TASK TO COMPLETE: All lines below between the line with "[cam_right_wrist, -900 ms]" and the line with "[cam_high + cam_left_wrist", including both, must be copied exactly, and the pictures must be omitted.

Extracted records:
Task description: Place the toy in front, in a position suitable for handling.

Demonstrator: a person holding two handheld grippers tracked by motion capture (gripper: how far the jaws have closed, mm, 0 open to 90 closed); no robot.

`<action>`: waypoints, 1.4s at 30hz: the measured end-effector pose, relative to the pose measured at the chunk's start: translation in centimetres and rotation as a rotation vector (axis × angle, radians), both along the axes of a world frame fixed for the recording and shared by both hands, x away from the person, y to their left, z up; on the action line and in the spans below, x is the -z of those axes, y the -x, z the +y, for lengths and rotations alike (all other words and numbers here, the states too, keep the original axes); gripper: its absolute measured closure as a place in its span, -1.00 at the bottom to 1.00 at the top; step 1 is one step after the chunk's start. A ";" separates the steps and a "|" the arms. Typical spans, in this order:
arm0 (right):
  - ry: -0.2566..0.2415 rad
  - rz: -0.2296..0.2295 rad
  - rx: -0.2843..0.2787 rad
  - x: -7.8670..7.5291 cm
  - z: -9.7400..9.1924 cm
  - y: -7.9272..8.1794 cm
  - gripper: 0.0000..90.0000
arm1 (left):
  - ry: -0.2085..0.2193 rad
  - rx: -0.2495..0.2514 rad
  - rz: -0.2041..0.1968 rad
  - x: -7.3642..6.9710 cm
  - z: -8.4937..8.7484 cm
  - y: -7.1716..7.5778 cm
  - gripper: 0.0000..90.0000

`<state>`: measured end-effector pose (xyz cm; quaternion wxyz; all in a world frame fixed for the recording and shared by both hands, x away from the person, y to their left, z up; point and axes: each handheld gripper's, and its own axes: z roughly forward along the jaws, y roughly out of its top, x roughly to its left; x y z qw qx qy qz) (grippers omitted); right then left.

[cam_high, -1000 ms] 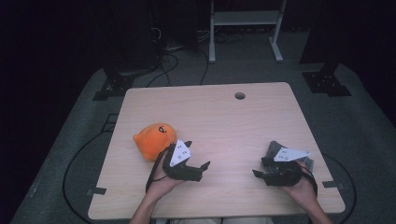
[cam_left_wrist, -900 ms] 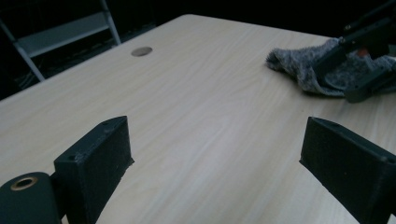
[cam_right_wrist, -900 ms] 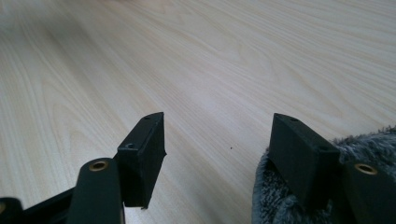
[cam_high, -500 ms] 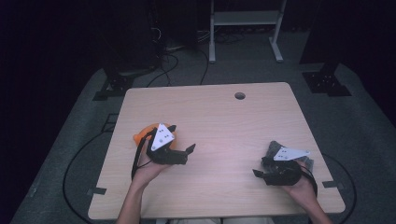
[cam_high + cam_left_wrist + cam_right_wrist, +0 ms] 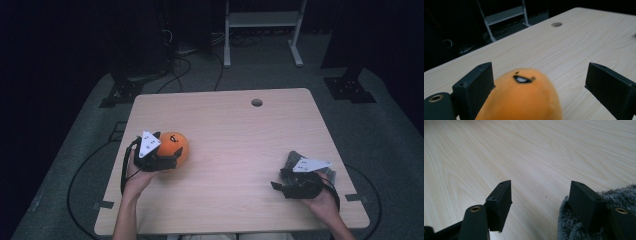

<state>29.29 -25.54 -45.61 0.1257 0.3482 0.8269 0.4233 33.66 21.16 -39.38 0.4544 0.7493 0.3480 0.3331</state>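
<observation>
An orange plush toy (image 5: 176, 144) with a small face lies on the left part of the wooden table (image 5: 235, 125). My left gripper (image 5: 167, 156) comes at it from the left. In the left gripper view the plush toy (image 5: 524, 100) sits between the open jaws of my left gripper (image 5: 541, 72); the left jaw is close against it and the right jaw stands well apart. My right gripper (image 5: 277, 179) rests near the table's front right, open, with bare wood between the jaws of the right gripper (image 5: 541, 186). A grey fuzzy cloth (image 5: 576, 225) lies under its right jaw.
The grey fuzzy cloth (image 5: 292, 159) lies at the front right beside the right hand. A round cable hole (image 5: 256, 102) is near the table's far edge. A white metal stand (image 5: 262, 20) and cables (image 5: 185, 55) are on the floor behind the table.
My left gripper has swung from the right of the orange plush, over it, to its left side and now has the toy between its open jaws. The right gripper has stayed put.
</observation>
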 end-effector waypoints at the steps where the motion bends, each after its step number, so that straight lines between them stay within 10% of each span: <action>1: -0.002 0.001 0.000 0.0 0.0 0.0 -0.25 | -0.007 -0.004 0.002 0.2 0.4 -0.1 -0.83; 24: -0.004 0.003 -0.008 0.0 0.0 0.1 -0.24 | -0.003 -0.083 0.123 4.3 1.9 -1.7 -0.74; 42: -0.003 -0.007 -0.005 -0.1 0.0 0.3 -0.20 | -0.161 -0.081 0.075 4.9 0.3 -1.4 -0.63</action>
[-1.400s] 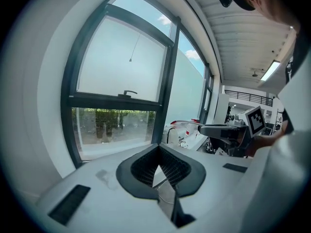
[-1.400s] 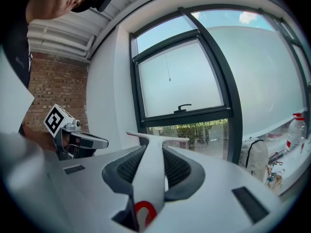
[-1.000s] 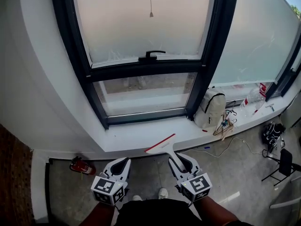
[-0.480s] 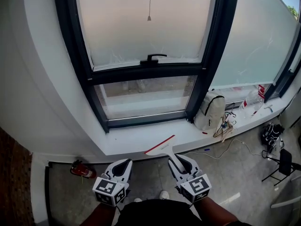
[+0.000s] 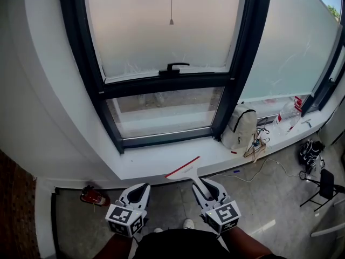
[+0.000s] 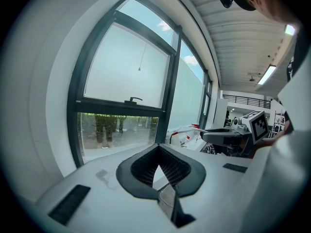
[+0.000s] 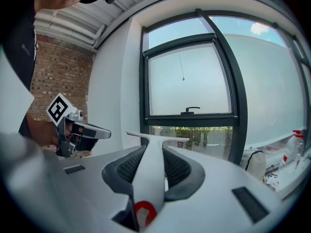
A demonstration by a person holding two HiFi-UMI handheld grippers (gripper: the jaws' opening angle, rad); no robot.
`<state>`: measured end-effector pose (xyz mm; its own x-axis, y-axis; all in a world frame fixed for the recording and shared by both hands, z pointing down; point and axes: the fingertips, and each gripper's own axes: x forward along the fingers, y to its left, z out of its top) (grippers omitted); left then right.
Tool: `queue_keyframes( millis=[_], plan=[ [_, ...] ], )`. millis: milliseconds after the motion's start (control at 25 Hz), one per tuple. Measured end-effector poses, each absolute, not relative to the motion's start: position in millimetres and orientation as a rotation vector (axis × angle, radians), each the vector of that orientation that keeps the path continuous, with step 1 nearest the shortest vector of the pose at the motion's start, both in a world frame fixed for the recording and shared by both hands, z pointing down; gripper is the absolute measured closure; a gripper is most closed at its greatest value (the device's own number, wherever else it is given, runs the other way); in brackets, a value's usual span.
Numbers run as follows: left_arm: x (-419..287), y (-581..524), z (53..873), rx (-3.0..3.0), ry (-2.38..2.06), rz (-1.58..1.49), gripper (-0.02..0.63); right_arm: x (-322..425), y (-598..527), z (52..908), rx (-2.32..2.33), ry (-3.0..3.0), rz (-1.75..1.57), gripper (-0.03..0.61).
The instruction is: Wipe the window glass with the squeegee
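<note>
**Head view, looking steeply down.** My right gripper (image 5: 207,190) is clamped on the handle of the white plastic squeegee with a red blade edge (image 5: 185,169). The squeegee's head shows against the front edge of the white window sill (image 5: 145,162); I cannot tell if they touch. My left gripper (image 5: 138,192) hangs beside it with its tips together, carrying nothing. Above is the dark-framed window with a frosted upper pane (image 5: 161,31), a black handle (image 5: 173,66) and a clear lower pane (image 5: 167,110). A beige backpack (image 5: 240,126) stands on the sill to the right.
</note>
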<state>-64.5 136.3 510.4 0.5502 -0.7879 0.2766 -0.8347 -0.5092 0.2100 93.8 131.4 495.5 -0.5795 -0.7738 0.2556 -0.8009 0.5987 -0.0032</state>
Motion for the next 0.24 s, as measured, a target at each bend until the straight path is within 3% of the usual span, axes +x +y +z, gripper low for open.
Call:
queue_keyframes(
  millis=[240],
  plan=[
    [-65.4, 138.2, 510.9, 2.475, -1.334, 0.202, 0.614, 92.1, 133.2, 498.4, 1.303, -2.592, 0.175, 0.491]
  ],
)
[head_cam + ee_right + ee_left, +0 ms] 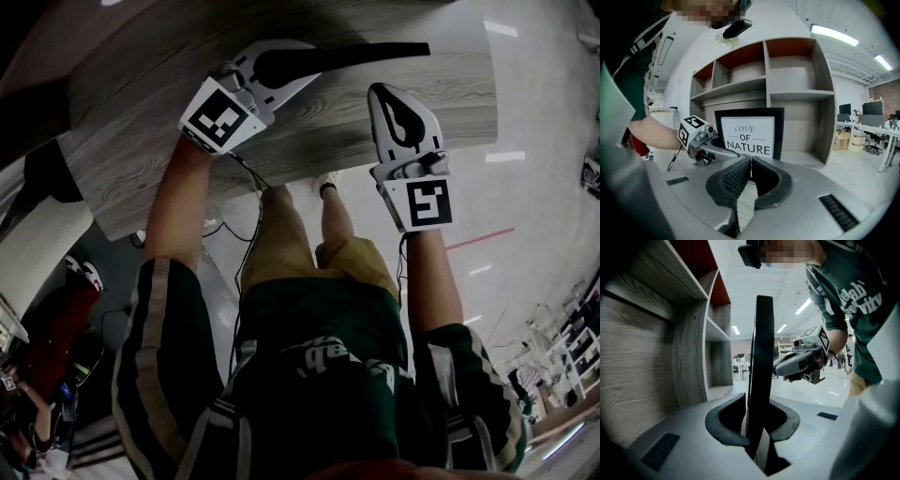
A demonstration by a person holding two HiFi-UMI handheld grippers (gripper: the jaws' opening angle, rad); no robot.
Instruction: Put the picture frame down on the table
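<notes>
The picture frame point(749, 133) is black with a white print reading "LOVE OF NATURE". It stands upright over the wood-grain table point(141, 169), facing my right gripper view. In the head view the picture frame point(347, 54) shows edge-on as a thin dark bar. My left gripper point(281, 70) is shut on the frame's side edge. In the left gripper view the frame point(761, 357) rises as a black slab between the left gripper point(757, 416) jaws. Whether its bottom edge touches the table is hidden. My right gripper point(382, 94) hovers beside it, shut and empty; the right gripper point(751, 161) has its pads meeting.
A wooden shelf unit point(797, 70) with open compartments stands right behind the frame, its side wall point(656, 333) close on the left. The table's front edge point(281, 178) runs just past my legs. Office desks point(876, 126) sit far to the right.
</notes>
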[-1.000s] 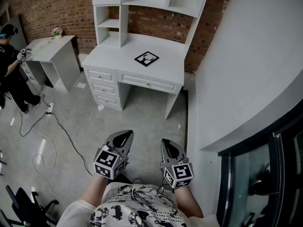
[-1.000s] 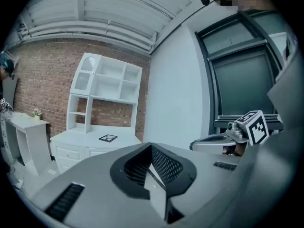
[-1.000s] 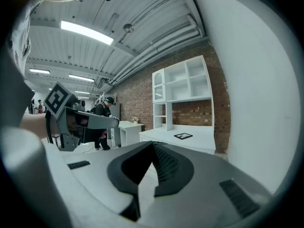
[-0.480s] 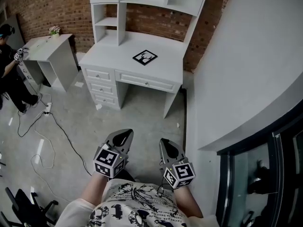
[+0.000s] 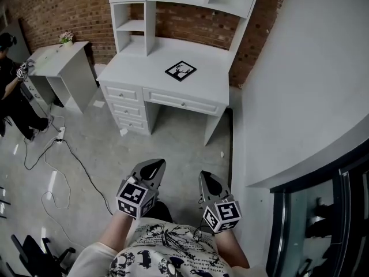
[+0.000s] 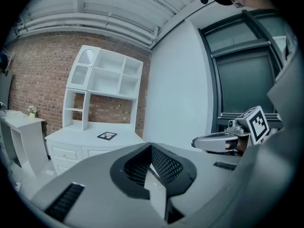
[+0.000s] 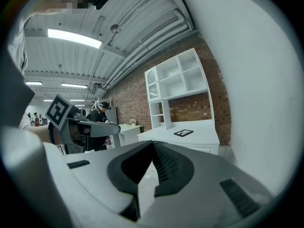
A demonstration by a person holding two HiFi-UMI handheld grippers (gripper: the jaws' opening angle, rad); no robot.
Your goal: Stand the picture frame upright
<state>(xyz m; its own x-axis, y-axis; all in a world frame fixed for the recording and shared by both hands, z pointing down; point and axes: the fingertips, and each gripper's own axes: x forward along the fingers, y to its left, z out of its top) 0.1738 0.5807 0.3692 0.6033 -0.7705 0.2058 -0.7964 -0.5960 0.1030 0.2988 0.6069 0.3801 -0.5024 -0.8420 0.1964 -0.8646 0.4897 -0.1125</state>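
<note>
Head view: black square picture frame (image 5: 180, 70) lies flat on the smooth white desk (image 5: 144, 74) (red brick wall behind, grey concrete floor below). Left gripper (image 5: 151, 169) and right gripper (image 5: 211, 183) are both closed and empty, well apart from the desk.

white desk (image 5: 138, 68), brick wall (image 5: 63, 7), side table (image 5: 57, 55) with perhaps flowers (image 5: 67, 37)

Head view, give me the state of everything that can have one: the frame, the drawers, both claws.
picture frame: lying flat on the desk, not yet upright.
drawers: all shut.
left claw: shut, empty, well short of the desk.
right claw: shut, empty.
</note>
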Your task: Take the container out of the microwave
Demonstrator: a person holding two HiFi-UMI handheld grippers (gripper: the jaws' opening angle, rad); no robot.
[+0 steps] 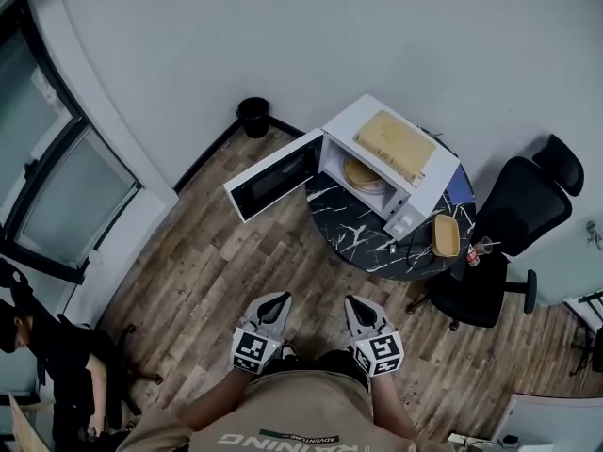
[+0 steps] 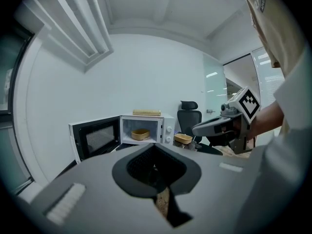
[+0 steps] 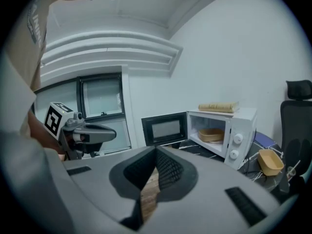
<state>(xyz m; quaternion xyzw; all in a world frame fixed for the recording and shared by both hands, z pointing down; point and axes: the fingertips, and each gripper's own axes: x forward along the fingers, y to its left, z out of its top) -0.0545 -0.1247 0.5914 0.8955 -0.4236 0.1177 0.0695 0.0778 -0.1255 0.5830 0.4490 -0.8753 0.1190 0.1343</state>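
office — swivel chair [image 1: 513, 219], glazed wall [image 1: 66, 196]

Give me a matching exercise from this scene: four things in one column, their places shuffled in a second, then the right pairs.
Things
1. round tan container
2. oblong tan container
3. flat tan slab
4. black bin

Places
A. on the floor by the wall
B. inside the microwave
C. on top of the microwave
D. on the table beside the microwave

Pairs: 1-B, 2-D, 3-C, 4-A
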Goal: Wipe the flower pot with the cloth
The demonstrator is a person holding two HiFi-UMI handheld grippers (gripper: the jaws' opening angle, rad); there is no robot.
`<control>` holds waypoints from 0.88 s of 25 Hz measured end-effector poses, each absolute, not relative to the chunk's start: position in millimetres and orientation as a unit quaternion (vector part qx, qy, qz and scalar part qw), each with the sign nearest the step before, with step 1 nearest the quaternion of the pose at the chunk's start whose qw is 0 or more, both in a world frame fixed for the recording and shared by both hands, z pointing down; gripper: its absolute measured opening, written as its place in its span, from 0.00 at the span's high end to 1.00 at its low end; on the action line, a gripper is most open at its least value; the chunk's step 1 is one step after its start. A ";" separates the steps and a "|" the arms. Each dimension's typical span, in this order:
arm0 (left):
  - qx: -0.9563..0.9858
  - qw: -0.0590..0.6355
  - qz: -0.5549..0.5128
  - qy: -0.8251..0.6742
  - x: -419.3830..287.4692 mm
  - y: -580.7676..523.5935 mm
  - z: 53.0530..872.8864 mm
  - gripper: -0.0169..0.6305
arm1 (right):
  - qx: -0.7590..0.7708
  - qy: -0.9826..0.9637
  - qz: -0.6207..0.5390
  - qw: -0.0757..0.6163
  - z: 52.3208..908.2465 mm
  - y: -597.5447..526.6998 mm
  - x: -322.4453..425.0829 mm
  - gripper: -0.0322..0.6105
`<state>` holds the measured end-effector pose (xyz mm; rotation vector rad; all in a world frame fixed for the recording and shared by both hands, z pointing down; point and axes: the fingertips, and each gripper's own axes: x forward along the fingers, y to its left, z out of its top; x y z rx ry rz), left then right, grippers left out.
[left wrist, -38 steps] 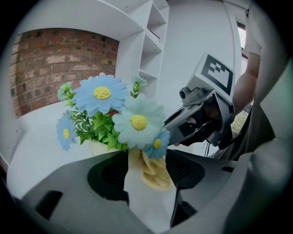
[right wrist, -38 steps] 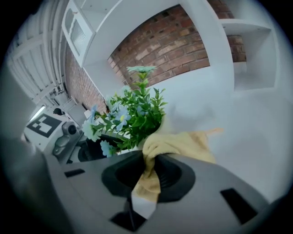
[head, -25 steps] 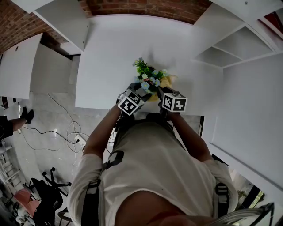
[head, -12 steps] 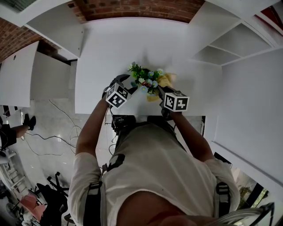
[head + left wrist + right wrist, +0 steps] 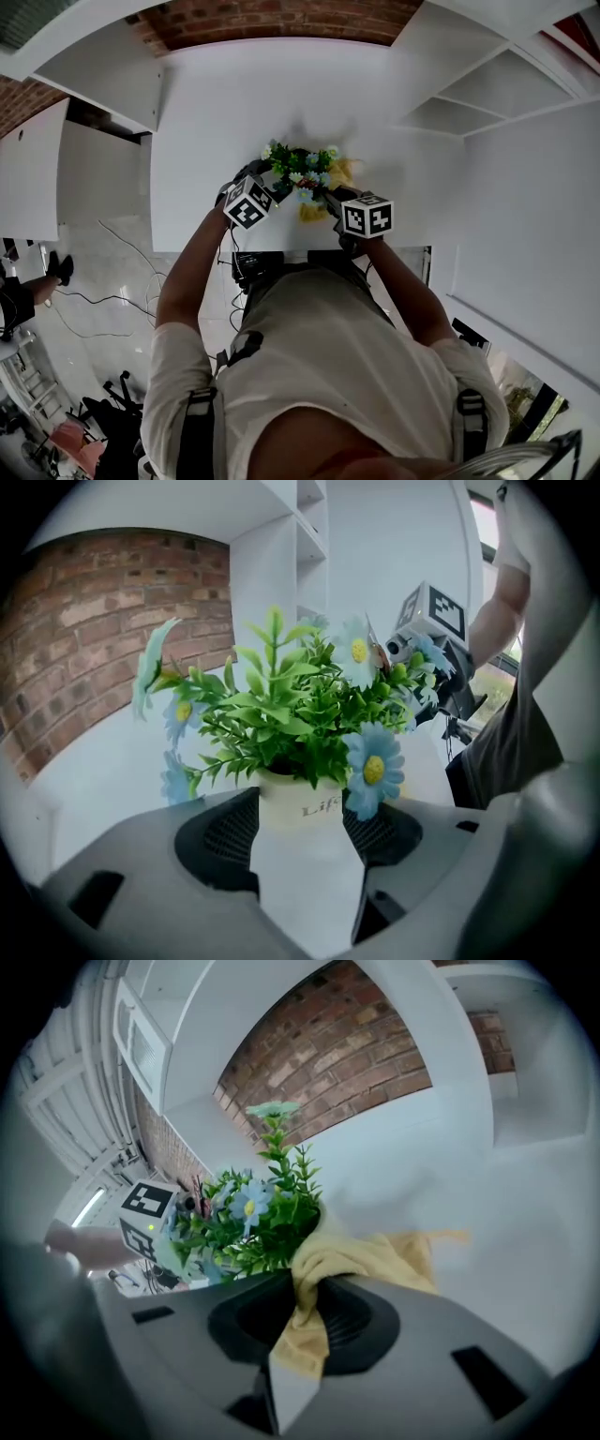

RESULT:
[cam_right_wrist, -900 ms] 
[cam_high, -500 ms] 
[cam_high + cam_left_wrist + cam_right_wrist, +0 ms] 

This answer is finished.